最有效的客戶支援資料集同時包含簡單的單輪互動（密碼重設、訂單狀態查詢）和複雜的多輪對話，其中客服人員需要收集診斷資訊、嘗試多種解決方案，並根據客戶回應調整方法。包含優雅升級的範例——識別何時問題需要人工介入並順暢移交——可訓練模型了解自身的局限性。

Dataset Schema

typescript

interface CustomerSupportExample {
  conversations: {
    from: "system" | "human" | "gpt";
    value: string;
  }[];
  metadata: {
    category: "billing" | "technical" | "account" | "returns" | "general";
    product: string;
    resolution: "resolved" | "escalated" | "pending";
    sentiment_shift: "positive" | "neutral" | "negative_to_positive";
    turns: number;
  };
}

客戶支援訓練範例的 TypeScript 結構定義，包含對話元資料

Sample Data

json

[
  {
    "conversations": [
      {"from": "system", "value": "You are a friendly and professional customer support agent for TechCorp. Always greet customers by name when available, empathize with their issue, and provide clear step-by-step solutions. If you cannot resolve the issue, offer to escalate to a specialist."},
      {"from": "human", "value": "Hi, I've been charged twice for my subscription this month.
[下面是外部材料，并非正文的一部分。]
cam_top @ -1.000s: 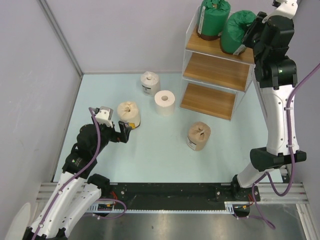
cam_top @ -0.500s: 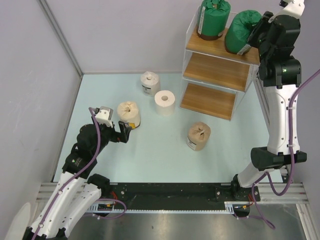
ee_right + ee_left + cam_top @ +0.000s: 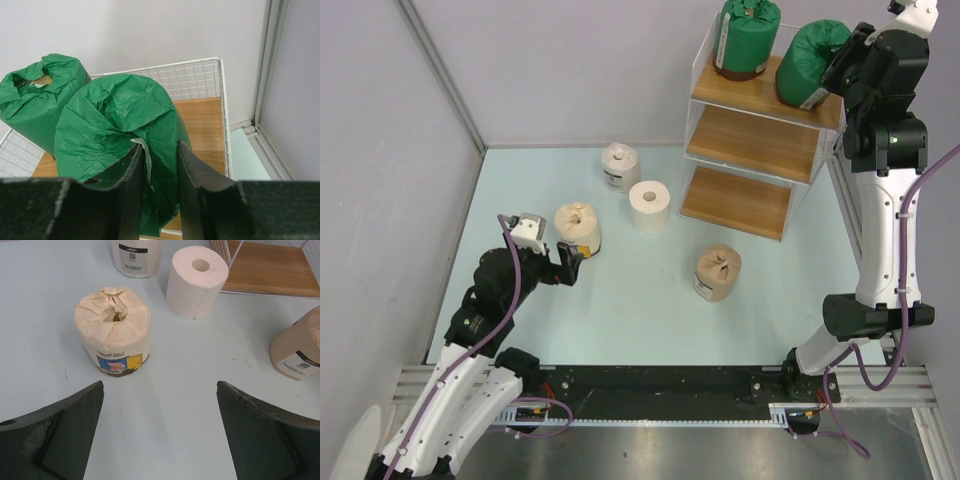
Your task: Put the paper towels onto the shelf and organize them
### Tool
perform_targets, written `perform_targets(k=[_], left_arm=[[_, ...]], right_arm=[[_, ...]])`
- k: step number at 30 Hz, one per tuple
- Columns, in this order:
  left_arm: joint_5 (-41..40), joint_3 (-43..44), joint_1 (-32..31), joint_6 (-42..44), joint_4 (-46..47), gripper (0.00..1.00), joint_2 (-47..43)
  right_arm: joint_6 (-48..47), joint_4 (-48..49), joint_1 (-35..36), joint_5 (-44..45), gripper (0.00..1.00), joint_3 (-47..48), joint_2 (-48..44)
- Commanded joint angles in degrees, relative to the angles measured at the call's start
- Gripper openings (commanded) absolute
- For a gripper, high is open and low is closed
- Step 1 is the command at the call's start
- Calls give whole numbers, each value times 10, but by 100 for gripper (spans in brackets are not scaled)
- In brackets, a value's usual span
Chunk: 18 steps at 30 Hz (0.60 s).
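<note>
Shelving: right gripper [image 3: 160, 147] clenched on tilted green roll [image 3: 115, 115], second on shelf [image 3: 205, 120] top.
Idle: left gripper [image 3: 159, 390] spread, cream roll [image 3: 113, 330] ahead.
Unshelved: that and three more.

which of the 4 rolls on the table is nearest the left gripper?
The cream-wrapped roll, upright straight ahead of the open left gripper. The bare white roll, white labelled roll and tan roll sit farther off.
</note>
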Motion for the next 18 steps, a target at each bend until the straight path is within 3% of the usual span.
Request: perform_targets(k=[1,6,18], left_arm=[[-2,2,-4,1,9,100,0],[0,2,-3,1,9,100,1],[-2,4,-3,1,8,100,-6]], right_arm=[[12,26,-3,-23,43,-10,-17],[16,38,-5,-25,61,-16,-15],[38,73,-36,-80,72,-36,-20]])
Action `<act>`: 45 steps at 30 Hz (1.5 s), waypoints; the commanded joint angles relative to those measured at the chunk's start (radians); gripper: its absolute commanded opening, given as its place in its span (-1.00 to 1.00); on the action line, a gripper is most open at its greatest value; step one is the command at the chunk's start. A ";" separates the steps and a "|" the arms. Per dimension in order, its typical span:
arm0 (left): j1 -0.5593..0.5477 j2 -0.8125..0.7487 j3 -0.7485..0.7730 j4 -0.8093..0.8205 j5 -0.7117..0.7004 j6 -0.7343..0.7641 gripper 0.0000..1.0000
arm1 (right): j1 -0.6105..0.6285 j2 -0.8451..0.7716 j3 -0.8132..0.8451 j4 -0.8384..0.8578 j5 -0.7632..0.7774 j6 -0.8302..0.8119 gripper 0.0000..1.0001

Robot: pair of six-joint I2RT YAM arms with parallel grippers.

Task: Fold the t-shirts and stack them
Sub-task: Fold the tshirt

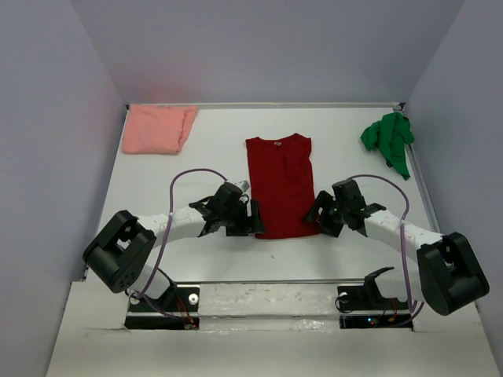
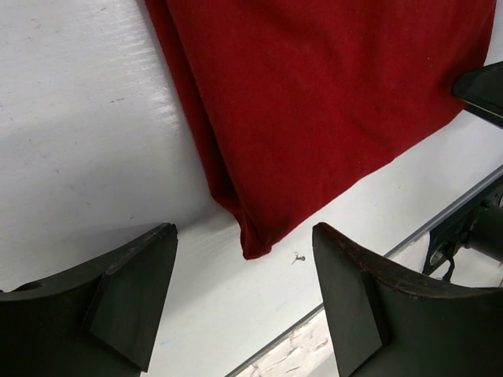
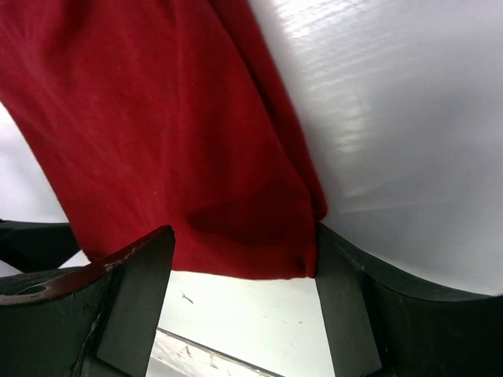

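The dark red t-shirt (image 1: 280, 185) lies flat in the table's middle, folded into a narrow strip, collar at the far end. My left gripper (image 1: 255, 219) is open beside its near left corner (image 2: 255, 243), which lies just ahead of the open jaws. My right gripper (image 1: 317, 216) is open at the near right corner (image 3: 259, 236), with the hem lying between the jaws. The pale salmon pink t-shirt (image 1: 159, 128) lies folded at the far left. The bright green t-shirt (image 1: 389, 140) lies crumpled at the far right.
The white table (image 1: 189, 169) has a raised rim along its far and right sides. Its near edge (image 2: 314, 314) runs just behind both grippers. Grey walls enclose the table on three sides.
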 commanded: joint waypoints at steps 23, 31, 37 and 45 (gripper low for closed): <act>0.002 0.006 0.006 0.035 0.014 -0.001 -1.00 | 0.013 -0.048 -0.076 -0.074 0.051 0.032 0.49; 0.002 -0.008 -0.008 0.038 0.013 -0.002 -1.00 | 0.032 -0.073 -0.080 -0.094 0.070 0.042 0.39; -0.001 0.021 0.023 -0.035 -0.045 -0.004 -0.02 | 0.041 -0.056 -0.056 -0.108 0.073 0.024 0.37; -0.024 0.061 0.083 -0.183 -0.174 0.004 0.67 | 0.041 -0.059 -0.051 -0.100 0.070 0.019 0.38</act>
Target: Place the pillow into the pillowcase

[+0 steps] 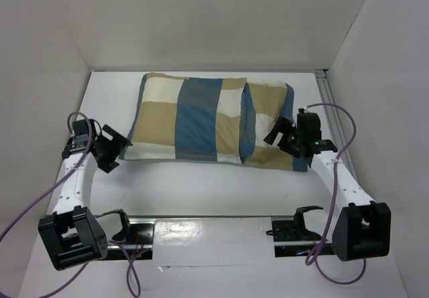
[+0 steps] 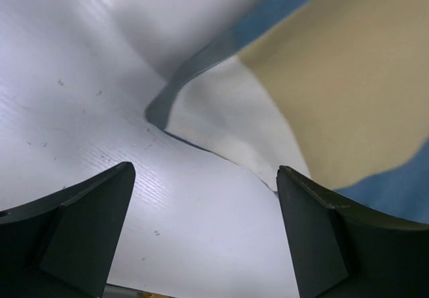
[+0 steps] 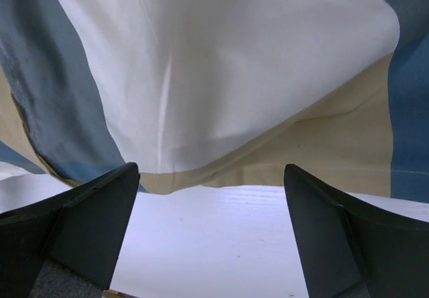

Order #TC-48291."},
      {"from": "gpt", "value": "I'm sorry to hear about the double charge — I understand how frustrating that must be. Let me look into order #TC-48291 right away.\n\nI can see that a duplicate charge of $14.99 was processed on March 3rd. This appears to be a billing system error. I've initiated a refund for the duplicate charge, which should appear on your statement within 3-5 business days.\n\nIs there anything else I can help you with regarding your account?"},
      {"from": "human", "value": "That was fast, thank you! Actually, can I also upgrade to the annual plan?"},
      {"from": "gpt", "value": "Of course! I'd be happy to help with that. The annual plan is $149.99/year, which saves you about 17% compared to the monthly plan.\n\nHere's what will happen when I process the upgrade:\n1. Your current monthly billing cycle will end today\n2. A prorated credit for the remaining days will be applied\n3. The annual plan will start immediately\n\nShall I go ahead and process the upgrade?"}
    ],
    "metadata": {
      "category": "billing",
      "product": "subscription",
      "resolution": "resolved",
      "sentiment_shift": "negative_to_positive",
      "turns": 4
    }
  },
  {
    "conversations": [
      {"from": "system", "value": "You are a friendly and professional customer support agent for TechCorp."},
      {"from": "human", "value": "My smart thermostat keeps disconnecting from WiFi every few hours. Model ST-200."},
      {"from": "gpt", "value": "I'm sorry you're experiencing connectivity issues with your ST-200 thermostat. Let's troubleshoot this step by step.\n\nFirst, let's check a few things:\n1. Is your thermostat running firmware version 3.2 or later? You can check in Settings > About.\n2. How far is the thermostat from your WiFi router?\n3. Are other devices on your network experiencing similar disconnections?\n\nThis will help me narrow down whether it's a firmware issue, signal strength problem, or router compatibility concern."}
    ],
    "metadata": {
      "category": "technical",
      "product": "smart-thermostat",
      "resolution": "pending",
      "sentiment_shift": "neutral",
      "turns": 2
    }
  }
]

涵蓋帳單與技術支援情境的客戶支援訓練範例

Data Collection Guide

最佳的客戶支援訓練資料來自您自身的歷史支援互動。從您的客服系統（Zendesk、Intercom、Freshdesk）匯出已解決的工單，篩選客戶評分較高的對話（CSAT 4-5 星），然後轉換為訓練格式。匿名化所有客戶個人資訊——姓名、電子郵件地址、訂單號碼和帳戶詳情應替換為逼真的佔位符或予以遮蔽。Ertas Data Suite 的個資遮蔽引擎可自動化這個關鍵步驟。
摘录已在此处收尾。